It is always exciting to learn a new language. I was looking through a new code base to try and familiarise myself with how everything fitted together, when I stumbled on a file with a .kt extension. The code in the file felt very similar to Java and my IDE was syntax highlighting everything alright, yet it was still not the Java I was used to. At first I thought it was Java 9, but after a quick Google I was pleasantly surprised to discover that it was Kotlin. I was hooked in no time. Ever since I’ve made this discovery, I have been trying to find every excuse I can to introduce more Kotlin into the code base.

The project I am currently working on is a Spring based Java/Kotlin web app with an Angular front end. In this context here are some of my experiences with the language that have really drawn me to it as well as some of the things that tripped me up.

It is a JVM language

Kotlin files look very familiar if you are coming from a predominantly Java background. It is a JVM language which can be used interchangeably with Java, so it has access to the enormous Java ecosystem as well as the burgeoning Kotlin one. If you come from a Java background it has a much smaller learning curve.

It fits very easily into existing Java projects as it has Maven and Gradle plug-ins to convert Kotlin to Java at build time. It also converts Kotlin to Java 6, so you are not blocked from using Kotlin if you are stuck on an older version of Java.

If you use IntelliJ or Android Studio (as it is also developed by JetBrains) then Kotlin really has excellent integration into their IDEs. For instance, it is super simple to convert existing Java code to Kotlin – simply push Cmd/Ctrl+Alt+k in any Java file and the IDE converts it to the Kotlin equivalent (just be careful as you have to manually convert it back or use your VCS if you decide you want the Java file back).

When you convert your first Java class to Kotlin, the IDE will ask you if you want it to add the Kotlin plug-in to your Maven/Gradle file which fully integrates it into your code base. This conversion feature was a huge help in learning how Kotlin worked and fitted together. I found this feature most useful in easing into the language at my own pace, by coding something that I was familiar with in Java and then converting it to Kotlin to understand how it mapped to Kotlin.

Variables are not nullable by default

In Java there is no language level way of preventing a variable from being set to null other than explicitly coding in checks for it. This means you have to design your code defensively to deal with nulls, and even then, null related errors still pop up.

In Kotlin the concept of nullable variables is baked into the language resulting in compile time errors for non-nullable variables you try to assign to null. The language even takes it one step further by giving you compile time errors when trying to access properties on fields that are nullable. This is made possible without having done the appropriate checks or using the correct operators to explicitly handle nulls. This is incredibly powerful as you want errors to crop up as early and prominently as possible in a system.
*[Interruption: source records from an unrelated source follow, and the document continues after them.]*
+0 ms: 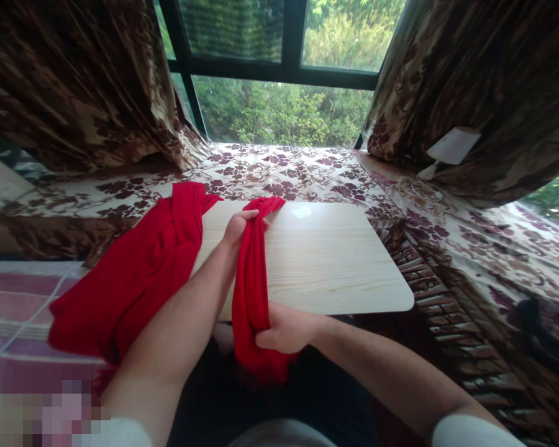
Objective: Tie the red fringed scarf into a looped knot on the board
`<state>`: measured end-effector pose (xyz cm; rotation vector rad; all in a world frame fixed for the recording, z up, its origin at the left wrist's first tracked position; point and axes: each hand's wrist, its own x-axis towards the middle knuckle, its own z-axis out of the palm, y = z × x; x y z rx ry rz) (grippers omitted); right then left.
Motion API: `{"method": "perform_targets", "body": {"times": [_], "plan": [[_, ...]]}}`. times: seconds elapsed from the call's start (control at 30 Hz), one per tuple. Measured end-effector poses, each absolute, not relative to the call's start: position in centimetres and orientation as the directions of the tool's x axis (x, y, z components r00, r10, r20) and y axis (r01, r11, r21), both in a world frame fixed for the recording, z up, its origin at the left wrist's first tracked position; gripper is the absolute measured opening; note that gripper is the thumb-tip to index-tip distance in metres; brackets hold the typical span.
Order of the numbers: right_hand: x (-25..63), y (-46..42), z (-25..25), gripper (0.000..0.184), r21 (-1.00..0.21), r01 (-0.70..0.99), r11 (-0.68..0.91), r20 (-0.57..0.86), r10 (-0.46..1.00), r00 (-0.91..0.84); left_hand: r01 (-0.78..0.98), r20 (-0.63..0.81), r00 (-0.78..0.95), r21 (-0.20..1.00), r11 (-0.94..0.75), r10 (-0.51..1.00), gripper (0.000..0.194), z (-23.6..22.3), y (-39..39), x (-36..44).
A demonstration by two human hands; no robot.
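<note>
A red scarf (250, 267) hangs lengthwise over the near edge of a pale wooden table (326, 261), bunched into a narrow strip. My left hand (242, 226) is closed around its upper part, thumb across the cloth. Lower down, my right hand (289, 329) grips the scarf's edge near its fringed end, just in front of the table edge; its fingers are partly hidden behind the cloth. More red cloth (153, 267) lies in a wide heap left of my left forearm, over the table's left side. Whether both red parts are one piece I cannot tell.
Behind the table runs a window ledge with a floral cover (279, 167). Patterned curtains (130, 93) flank the window. A white lamp (454, 146) stands on the right ledge. A striped bedspread (23, 304) lies at left, and a dark object (540, 329) sits at far right.
</note>
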<state>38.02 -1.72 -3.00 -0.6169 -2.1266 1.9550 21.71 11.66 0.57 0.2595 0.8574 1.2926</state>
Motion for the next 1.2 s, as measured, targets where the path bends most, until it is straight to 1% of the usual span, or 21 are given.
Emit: {"method": "perform_targets", "body": {"times": [0.1,0.17,0.23,0.27,0.33,0.37,0.43,0.47,0.5,0.53,0.57,0.6,0.63,0.7,0.8,0.87,0.93,1.1,1.2], "plan": [[37.9,-1.9,-3.1,0.025,-0.97,0.208,0.125,-0.139,0.415,-0.899,-0.695,-0.408,0.005,0.655,0.297,0.913,0.027,0.0,11.9,21.1],[37.9,-2.0,-2.7,0.021,-0.951,0.243,0.19,-0.148,0.41,-0.9,-0.665,-0.383,0.034,0.681,0.307,0.923,0.027,-0.5,12.3,20.7],[38.0,-1.8,-2.0,0.012,-0.901,0.305,0.309,-0.18,0.373,-0.91,-0.623,-0.356,0.091,0.708,0.332,0.93,0.028,-1.2,12.6,20.2],[38.1,-1.5,-1.5,0.012,-0.857,0.346,0.382,-0.209,0.355,-0.911,-0.595,-0.349,0.12,0.724,0.349,0.93,0.029,-1.6,12.7,19.9],[38.4,-0.4,-0.6,0.026,-0.76,0.414,0.501,-0.245,0.37,-0.896,-0.527,-0.341,0.167,0.763,0.376,0.925,0.03,-2.6,12.7,19.2],[38.6,0.4,-0.4,0.03,-0.726,0.444,0.525,-0.228,0.425,-0.876,-0.496,-0.331,0.187,0.781,0.38,0.925,0.03,-3.2,12.6,18.7],[39.0,2.7,-0.5,0.028,-0.702,0.497,0.509,-0.114,0.609,-0.785,-0.464,-0.272,0.253,0.808,0.363,0.929,0.031,-4.3,12.1,17.9],[39.1,4.2,-0.9,0.026,-0.699,0.535,0.474,-0.049,0.715,-0.698,-0.47,-0.226,0.286,0.814,0.342,0.931,0.031,-4.8,11.8,17.5],[39.2,5.7,-1.3,0.028,-0.673,0.583,0.456,0.013,0.795,-0.606,-0.471,-0.194,0.323,0.816,0.335,0.926,0.031,-5.2,11.6,17.3],[39.3,7.3,-1.9,0.029,-0.623,0.63,0.464,0.076,0.837,-0.542,-0.469,-0.168,0.354,0.819,0.33,0.92,0.031,-5.6,11.4,17.1],[39.3,8.9,-2.5,0.033,-0.57,0.661,0.488,0.148,0.852,-0.501,-0.465,-0.149,0.381,0.822,0.328,0.913,0.031,-5.8,11.3,17.0],[39.2,10.5,-3.0,0.041,-0.524,0.68,0.512,0.225,0.854,-0.469,-0.457,-0.136,0.404,0.826,0.329,0.904,0.03,-6.0,11.2,17.0],[39.1,12.0,-3.5,0.05,-0.483,0.695,0.533,0.295,0.846,-0.443,-0.45,-0.123,0.423,0.831,0.326,0.898,0.029,-6.0,11.1,17.0],[38.4,14.7,-4.4,0.069,-0.42,0.702,0.575,0.387,0.814,-0.434,-0.441,-0.087,0.459,0.841,0.312,0.884,0.028,-5.9,11.1,17.1],[36.9,17.9,-5.4,0.086,-0.37,0.651,0.663,0.44,0.742,-0.506,-0.408,-0.036,0.542,0.862,0.3,0.84,0.026,-5.5,11.0,17.1],[35.7,19.6,-6.0,0.088,-0.353,0.594,0.723,0.451,0.687,-0.569,-0.381,-0.019,0.591,0.874,0.3,0.806,0.027,-5.5,11.0,17.1],[34.6,21.1,-6.6,0.082,-0.356,0.551,0.754,0.45,0.656,-0.607,-0.369,-0.02,0.604,0.879,0.302,0.797,0.027,-5.7,11.0,17.0],[33.7,23.2,-8.0,0.041,-0.38,0.51,0.771,0.394,0.635,-0.665,-0.369,-0.057,0.609,0.863,0.346,0.791,0.024,-6.0,11.2,16.9],[34.1,23.2,-8.4,0.031,-0.378,0.537,0.754,0.434,0.657,-0.617,-0.373,-0.071,0.591,0.859,0.351,0.803,0.022,-6.0,11.3,17.2]]}}
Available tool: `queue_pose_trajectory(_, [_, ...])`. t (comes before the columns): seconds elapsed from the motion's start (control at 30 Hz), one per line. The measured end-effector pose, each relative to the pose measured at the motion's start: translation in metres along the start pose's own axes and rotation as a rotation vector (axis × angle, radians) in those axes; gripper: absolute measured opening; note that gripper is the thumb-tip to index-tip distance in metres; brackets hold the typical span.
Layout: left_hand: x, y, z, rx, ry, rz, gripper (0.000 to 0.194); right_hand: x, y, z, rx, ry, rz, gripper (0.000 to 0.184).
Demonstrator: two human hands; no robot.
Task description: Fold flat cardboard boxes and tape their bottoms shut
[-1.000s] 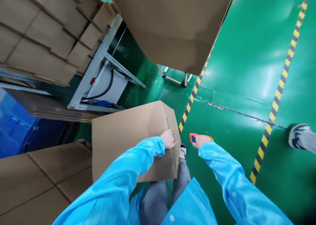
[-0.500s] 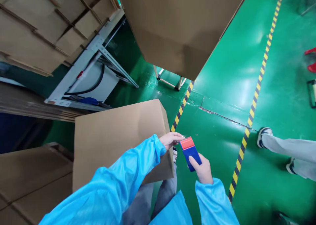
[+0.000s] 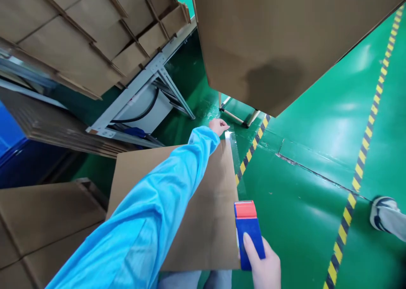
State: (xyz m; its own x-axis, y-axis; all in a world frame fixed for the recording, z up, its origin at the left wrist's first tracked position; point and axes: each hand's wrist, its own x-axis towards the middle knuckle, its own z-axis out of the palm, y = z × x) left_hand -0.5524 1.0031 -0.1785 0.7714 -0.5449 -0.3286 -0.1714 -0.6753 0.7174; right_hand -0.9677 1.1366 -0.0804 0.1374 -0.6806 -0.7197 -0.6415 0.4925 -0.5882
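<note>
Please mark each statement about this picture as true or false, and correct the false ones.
1. The right hand holds a blue and red tape dispenser. True.
2. The left hand rests on the near edge of the cardboard box. False: it is at the far edge, on the clear tape.
3. The floor is grey. False: it is green.
4. A yellow-black striped line runs across the floor. True.
5. Another person's shoe shows at the right. True.
</note>
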Motion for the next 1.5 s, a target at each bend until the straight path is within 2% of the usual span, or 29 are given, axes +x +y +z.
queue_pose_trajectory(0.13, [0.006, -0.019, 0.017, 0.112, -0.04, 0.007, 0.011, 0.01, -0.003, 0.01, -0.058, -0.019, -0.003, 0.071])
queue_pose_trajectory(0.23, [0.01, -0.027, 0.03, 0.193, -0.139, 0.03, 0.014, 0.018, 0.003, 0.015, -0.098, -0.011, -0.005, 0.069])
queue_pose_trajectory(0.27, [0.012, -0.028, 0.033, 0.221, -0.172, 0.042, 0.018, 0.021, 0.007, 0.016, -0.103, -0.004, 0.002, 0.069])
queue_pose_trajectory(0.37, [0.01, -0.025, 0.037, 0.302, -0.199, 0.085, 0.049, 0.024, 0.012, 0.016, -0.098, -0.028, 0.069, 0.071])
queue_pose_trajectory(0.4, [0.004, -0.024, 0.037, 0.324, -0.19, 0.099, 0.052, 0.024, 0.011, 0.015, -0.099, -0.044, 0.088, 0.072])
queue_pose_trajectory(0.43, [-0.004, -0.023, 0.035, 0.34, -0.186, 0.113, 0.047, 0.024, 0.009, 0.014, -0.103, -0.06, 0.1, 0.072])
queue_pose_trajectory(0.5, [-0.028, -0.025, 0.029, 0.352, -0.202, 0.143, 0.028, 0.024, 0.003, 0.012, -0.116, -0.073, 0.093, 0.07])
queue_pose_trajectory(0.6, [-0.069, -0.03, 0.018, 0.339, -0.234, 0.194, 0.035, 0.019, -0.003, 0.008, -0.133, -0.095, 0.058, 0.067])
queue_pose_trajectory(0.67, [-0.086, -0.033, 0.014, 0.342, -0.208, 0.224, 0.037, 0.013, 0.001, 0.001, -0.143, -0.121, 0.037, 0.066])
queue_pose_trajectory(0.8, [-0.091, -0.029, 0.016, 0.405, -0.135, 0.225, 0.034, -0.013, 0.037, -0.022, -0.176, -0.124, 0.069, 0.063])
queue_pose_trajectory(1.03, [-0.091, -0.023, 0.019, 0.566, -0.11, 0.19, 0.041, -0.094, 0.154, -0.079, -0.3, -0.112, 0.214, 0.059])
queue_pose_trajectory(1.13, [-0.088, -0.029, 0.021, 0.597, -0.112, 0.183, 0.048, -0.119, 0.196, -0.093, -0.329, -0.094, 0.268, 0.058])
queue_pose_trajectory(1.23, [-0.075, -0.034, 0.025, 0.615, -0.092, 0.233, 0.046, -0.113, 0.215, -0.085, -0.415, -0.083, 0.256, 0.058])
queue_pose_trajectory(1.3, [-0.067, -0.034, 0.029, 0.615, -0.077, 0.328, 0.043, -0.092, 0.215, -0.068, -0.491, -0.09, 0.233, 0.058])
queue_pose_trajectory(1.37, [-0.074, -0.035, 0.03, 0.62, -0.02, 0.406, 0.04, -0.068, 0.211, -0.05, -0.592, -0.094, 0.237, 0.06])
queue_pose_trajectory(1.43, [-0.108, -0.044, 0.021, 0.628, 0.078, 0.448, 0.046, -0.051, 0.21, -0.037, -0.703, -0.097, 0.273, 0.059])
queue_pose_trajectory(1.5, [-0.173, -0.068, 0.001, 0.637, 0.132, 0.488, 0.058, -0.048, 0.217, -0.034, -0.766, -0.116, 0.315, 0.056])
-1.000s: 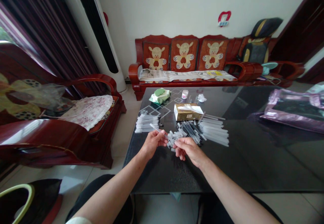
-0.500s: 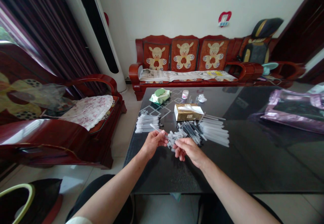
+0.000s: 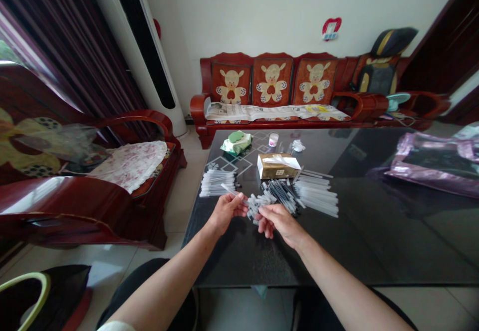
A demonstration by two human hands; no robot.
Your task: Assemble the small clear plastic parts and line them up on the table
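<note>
My left hand (image 3: pixel 228 212) pinches a translucent white pen barrel (image 3: pixel 229 190), which slants up and left out of the fingers. Just to its right, my right hand (image 3: pixel 276 221) has thumb and forefinger closed at the near edge of a heap of small frosted pen caps (image 3: pixel 261 200). Whatever sits in that pinch is too small to make out. Behind the right hand lie thin dark pen refills (image 3: pixel 282 191), and right of them a fan of frosted barrels (image 3: pixel 318 196). A stack of white pens with dark ends (image 3: pixel 218 182) lies beyond my left hand.
A tissue box (image 3: pixel 279 166) stands behind the refills. Farther back are a green wipes pack (image 3: pixel 236 143), a small white tub (image 3: pixel 273 139) and a crumpled tissue (image 3: pixel 298 145). A purple plastic bag (image 3: pixel 430 171) lies on the right of the dark table (image 3: pixel 374 246).
</note>
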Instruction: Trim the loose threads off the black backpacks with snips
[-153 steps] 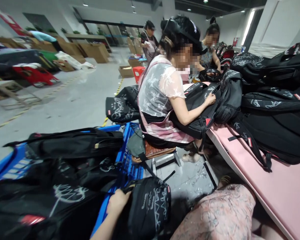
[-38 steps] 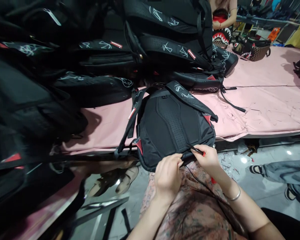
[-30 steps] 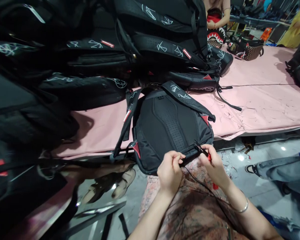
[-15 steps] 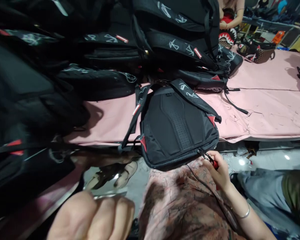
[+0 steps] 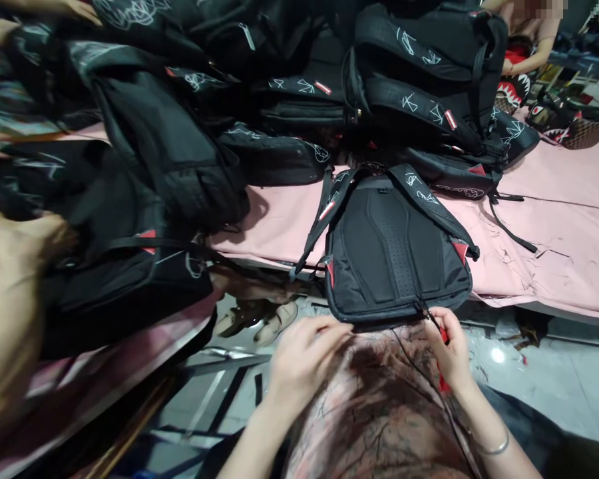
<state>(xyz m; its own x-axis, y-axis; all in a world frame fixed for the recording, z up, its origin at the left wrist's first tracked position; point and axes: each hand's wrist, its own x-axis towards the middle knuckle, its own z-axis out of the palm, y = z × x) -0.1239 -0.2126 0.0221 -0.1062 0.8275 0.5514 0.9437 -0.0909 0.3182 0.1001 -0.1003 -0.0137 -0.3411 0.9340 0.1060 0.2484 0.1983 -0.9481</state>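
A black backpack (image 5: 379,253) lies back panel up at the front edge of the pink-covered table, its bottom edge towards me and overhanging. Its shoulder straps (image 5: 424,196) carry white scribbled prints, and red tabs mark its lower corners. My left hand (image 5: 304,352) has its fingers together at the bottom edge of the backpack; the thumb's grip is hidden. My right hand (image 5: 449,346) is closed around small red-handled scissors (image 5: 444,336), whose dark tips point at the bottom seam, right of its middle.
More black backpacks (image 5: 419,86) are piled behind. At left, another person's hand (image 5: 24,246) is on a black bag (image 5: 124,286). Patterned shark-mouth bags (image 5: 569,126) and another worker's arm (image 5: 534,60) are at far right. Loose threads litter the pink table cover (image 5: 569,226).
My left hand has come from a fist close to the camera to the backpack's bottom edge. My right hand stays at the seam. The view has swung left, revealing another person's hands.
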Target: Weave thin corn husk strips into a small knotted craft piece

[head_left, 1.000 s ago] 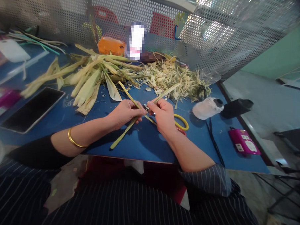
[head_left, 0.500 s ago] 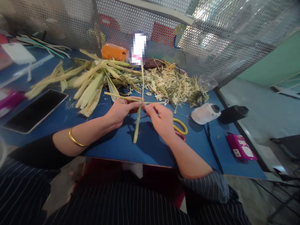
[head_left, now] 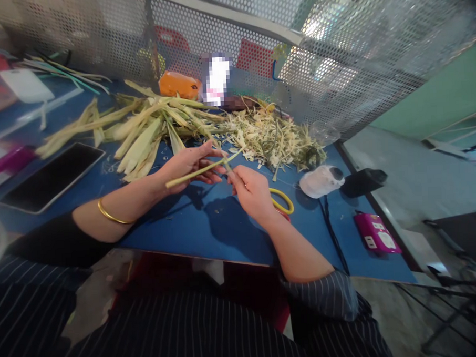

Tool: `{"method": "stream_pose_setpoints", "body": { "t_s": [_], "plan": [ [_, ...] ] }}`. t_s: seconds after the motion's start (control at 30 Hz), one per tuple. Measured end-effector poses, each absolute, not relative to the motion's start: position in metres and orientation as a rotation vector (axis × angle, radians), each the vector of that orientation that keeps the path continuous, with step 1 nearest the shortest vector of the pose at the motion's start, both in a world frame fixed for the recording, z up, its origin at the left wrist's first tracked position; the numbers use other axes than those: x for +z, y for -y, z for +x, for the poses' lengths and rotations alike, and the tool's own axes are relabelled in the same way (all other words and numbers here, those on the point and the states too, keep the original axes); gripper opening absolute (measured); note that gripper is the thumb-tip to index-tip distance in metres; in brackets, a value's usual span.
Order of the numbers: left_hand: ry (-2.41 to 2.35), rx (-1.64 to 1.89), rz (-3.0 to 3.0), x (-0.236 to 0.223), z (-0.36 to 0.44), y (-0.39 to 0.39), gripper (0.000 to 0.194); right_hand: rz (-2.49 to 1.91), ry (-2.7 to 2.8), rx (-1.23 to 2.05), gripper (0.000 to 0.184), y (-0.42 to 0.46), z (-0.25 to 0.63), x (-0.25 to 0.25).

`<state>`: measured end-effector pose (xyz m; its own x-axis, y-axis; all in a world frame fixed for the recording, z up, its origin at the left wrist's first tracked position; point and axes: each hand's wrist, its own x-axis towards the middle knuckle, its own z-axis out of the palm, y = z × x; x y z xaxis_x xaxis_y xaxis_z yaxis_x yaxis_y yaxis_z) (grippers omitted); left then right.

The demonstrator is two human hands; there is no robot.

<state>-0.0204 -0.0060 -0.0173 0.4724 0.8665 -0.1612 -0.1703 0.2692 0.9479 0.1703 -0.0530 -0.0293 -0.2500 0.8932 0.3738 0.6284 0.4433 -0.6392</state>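
Above the blue table point(head_left: 208, 227) my left hand point(head_left: 188, 165) and my right hand point(head_left: 252, 191) meet on a long pale green leaf strip point(head_left: 194, 173). The strip lies almost level across my left fingers, which curl loosely around it, thumb stretched over the top. My right hand pinches the strip's right part between thumb and fingers. A gold bangle point(head_left: 111, 216) circles my left wrist. Just right of my right hand lie scissors with yellow handles point(head_left: 282, 202), partly hidden by that hand.
A heap of long green leaves point(head_left: 141, 130) and a pile of shredded trimmings point(head_left: 273, 137) lie behind my hands. A dark tablet point(head_left: 50, 176) lies left. A white object point(head_left: 320, 180), a black object point(head_left: 364, 181) and a pink box point(head_left: 376, 233) sit right. Perforated metal screen point(head_left: 335, 63) at the back.
The strip has swung from upright to nearly level across my left hand. Both hands have stayed close together above the table. The crossing second strip is no longer seen.
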Motion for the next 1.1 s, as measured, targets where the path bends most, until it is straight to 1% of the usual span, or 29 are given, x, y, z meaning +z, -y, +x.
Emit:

The later they appear, the more difficult and costly they are to fix.

To illustrate this feature let’s first look at an example of some code in Java where you want to store a person’s name and later get the length of it:

String name = "John";
...
/* somewhere in your code you assign this a null value */
name = null;
...
/* somewhere else you want to now assign the length of this to a new field */
int nameLength = name.length;

This will compile in Java without issues, but give you a NullPointerException when you run the code. If this code is not properly tested and buried deep under a bunch of logic, it may end up cropping up at the worst time – only after the code has been humming away in production for a while, by which time its developer has long forgotten about it.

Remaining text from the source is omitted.